*** Provided data ***

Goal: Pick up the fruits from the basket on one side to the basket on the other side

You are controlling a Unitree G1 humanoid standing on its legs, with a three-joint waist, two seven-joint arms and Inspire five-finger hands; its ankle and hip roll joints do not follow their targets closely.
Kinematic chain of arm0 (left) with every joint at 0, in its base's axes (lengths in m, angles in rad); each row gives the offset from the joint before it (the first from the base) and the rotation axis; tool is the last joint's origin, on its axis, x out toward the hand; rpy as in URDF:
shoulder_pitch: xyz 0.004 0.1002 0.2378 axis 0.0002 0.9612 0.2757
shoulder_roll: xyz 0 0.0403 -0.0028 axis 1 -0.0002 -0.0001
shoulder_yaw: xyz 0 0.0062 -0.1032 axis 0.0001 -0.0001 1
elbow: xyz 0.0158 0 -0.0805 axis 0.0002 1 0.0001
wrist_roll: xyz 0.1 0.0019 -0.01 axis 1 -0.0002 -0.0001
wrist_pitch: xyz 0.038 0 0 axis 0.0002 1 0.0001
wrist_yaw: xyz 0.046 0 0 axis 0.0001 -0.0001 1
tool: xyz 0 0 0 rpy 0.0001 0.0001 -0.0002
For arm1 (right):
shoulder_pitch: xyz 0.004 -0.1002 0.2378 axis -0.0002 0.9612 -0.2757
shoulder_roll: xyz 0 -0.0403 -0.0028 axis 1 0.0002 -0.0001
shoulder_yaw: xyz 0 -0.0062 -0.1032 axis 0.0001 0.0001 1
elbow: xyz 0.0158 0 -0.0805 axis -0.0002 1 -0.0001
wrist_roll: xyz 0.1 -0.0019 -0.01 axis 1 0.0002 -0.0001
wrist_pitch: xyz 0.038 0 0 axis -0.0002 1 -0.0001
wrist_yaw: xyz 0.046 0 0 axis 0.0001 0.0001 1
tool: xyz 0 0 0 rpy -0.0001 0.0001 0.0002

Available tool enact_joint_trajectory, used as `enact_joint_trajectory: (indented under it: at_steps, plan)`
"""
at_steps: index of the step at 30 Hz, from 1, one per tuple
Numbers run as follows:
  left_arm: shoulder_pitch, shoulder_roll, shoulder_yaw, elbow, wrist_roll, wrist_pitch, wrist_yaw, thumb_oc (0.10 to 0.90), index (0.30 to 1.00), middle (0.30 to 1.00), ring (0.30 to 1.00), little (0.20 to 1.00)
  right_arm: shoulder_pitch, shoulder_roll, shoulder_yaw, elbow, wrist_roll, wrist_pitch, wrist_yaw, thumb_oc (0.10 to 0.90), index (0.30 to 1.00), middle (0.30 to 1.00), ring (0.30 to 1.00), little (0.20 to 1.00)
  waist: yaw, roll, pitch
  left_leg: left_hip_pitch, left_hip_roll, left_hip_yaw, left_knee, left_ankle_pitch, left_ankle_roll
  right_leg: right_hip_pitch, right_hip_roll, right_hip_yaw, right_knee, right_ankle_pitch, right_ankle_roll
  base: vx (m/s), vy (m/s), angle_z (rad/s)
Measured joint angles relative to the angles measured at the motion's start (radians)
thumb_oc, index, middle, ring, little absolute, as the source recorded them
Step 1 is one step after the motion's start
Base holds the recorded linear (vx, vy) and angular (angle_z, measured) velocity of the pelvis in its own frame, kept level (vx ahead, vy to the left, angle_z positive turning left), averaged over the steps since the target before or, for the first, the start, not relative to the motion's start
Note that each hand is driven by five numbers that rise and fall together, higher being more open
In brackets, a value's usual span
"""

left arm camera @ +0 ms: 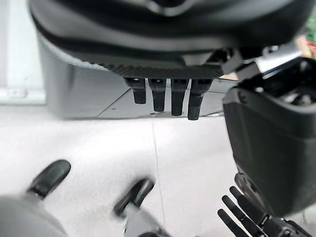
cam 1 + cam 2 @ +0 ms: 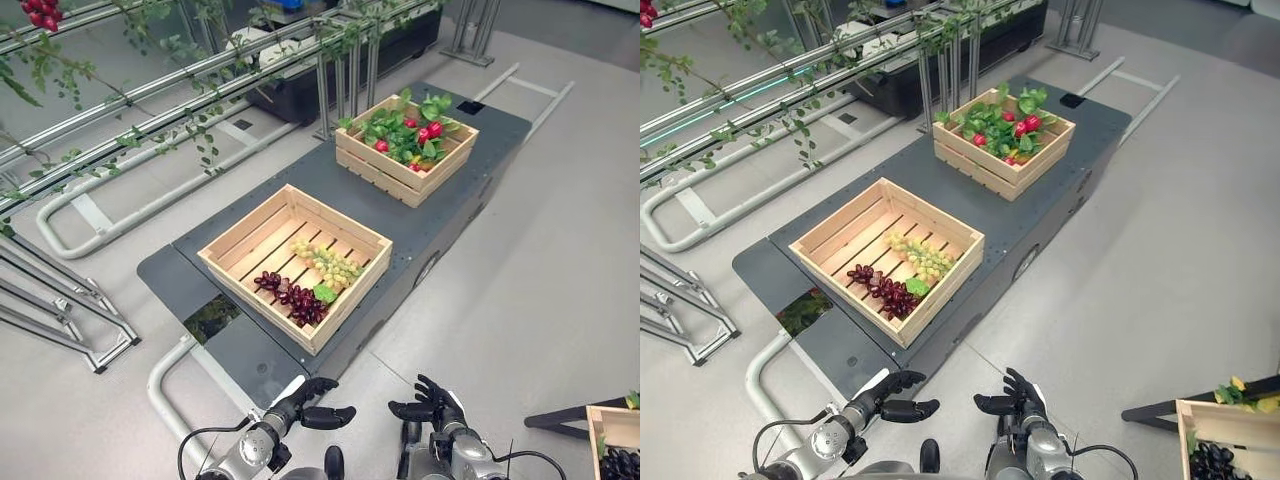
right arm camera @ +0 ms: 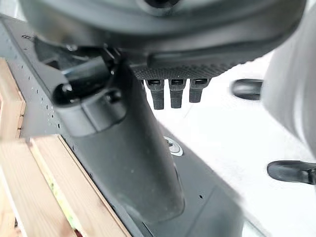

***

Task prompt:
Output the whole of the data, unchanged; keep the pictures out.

Exercise result:
Goal: Pick up the fruits from the basket on one side to the basket on the other side

You are controlling a Unitree G1 humanoid standing on its legs, with a three-joint waist, two seven-joint arms and Inspire five-finger hands; its ankle and hip roll joints do not follow their targets closely.
Kinematic chain of arm0 (left) with every joint at 0, in its base's axes (lengths in m, angles in rad); each row gives the offset from the joint before it (the first from the base) and the rotation axis; tool is the last joint's origin, on its axis, x out toward the hand; rpy as in URDF:
shoulder_pitch: xyz 0.004 0.1002 0.2378 axis 0.0002 0.9612 0.2757
shoulder_roll: xyz 0 0.0403 -0.0028 axis 1 -0.0002 -0.0001
shoulder_yaw: xyz 0 0.0062 -0.1032 axis 0.0001 -0.0001 1
elbow: xyz 0.0158 0 -0.0805 axis 0.0002 1 0.0001
wrist_roll: xyz 0.1 0.0019 -0.01 axis 1 -0.0002 -0.0001
wrist_pitch: xyz 0.038 0 0 axis 0.0002 1 0.0001
wrist_yaw: xyz 0.046 0 0 axis 0.0001 -0.0001 1
tool: xyz 0 0 0 rpy 0.0001 0.0001 -0.0002
For arm1 (right):
shoulder_pitch: xyz 0.004 -0.1002 0.2378 axis -0.0002 0.9612 -0.2757
shoulder_roll: xyz 0 -0.0403 -0.0028 axis 1 0.0002 -0.0001
shoulder_yaw: xyz 0 -0.0062 -0.1032 axis 0.0001 0.0001 1
elbow: xyz 0.0158 0 -0.0805 axis -0.0002 1 -0.0001
wrist_roll: xyz 0.1 -0.0019 -0.01 axis 1 0.0002 -0.0001
wrist_pitch: xyz 0.038 0 0 axis -0.0002 1 -0.0001
wrist_yaw: xyz 0.046 0 0 axis 0.0001 0.0001 1
tool: xyz 0 0 0 rpy -0.0001 0.0001 0.0002

Available tool enact_joint_trajectory, used as `enact_joint_trajectory: (indented under it: at_steps, plan)`
"""
at_steps: index of the step at 30 Hz, from 1, one per tuple
Numbers run as follows:
  left_arm: shoulder_pitch, shoulder_roll, shoulder_yaw, elbow, wrist_roll, wrist_pitch, wrist_yaw, thumb_oc (0.10 to 0.90), index (0.30 to 1.00), middle (0.30 to 1.00), ring (0.30 to 1.00), little (0.20 to 1.00)
  right_arm: shoulder_pitch, shoulder_roll, shoulder_yaw, elbow, wrist_roll, wrist_pitch, wrist_yaw, thumb_oc (0.10 to 0.90), index (0.30 to 1.00), middle (0.30 to 1.00), ring (0.30 to 1.00), little (0.20 to 1.00)
  waist: yaw, roll, pitch
  left_leg: left_hip_pitch, left_hip_roll, left_hip_yaw, left_knee, left_ankle_pitch, left_ankle_roll
  right_leg: right_hip_pitch, right_hip_roll, right_hip_yaw, right_knee, right_ankle_pitch, right_ankle_roll
  base: vx (m/s), vy (m/s), angle_z (rad/s)
Measured joint angles relative to the angles measured at the motion's start (radians)
thumb_oc, index, middle, ring, little absolute, as the source recorded them
Step 1 is one step after the motion's start
Base holds the recorded linear (vx, vy) and angular (angle_z, measured) velocity of the pelvis in its own frame, kept level (vx ahead, vy to the left, angle_z positive turning left), averaged over the steps since the target before or, for the first, the start, not relative to the motion's start
Note that each hand is driven by five numbers that rise and fall together, higher being more open
In brackets, a value's usual span
"""

left arm camera @ +0 ms: 
cam 1 + cam 2 @ +0 ms: 
right arm camera @ +0 ms: 

This concludes the exercise.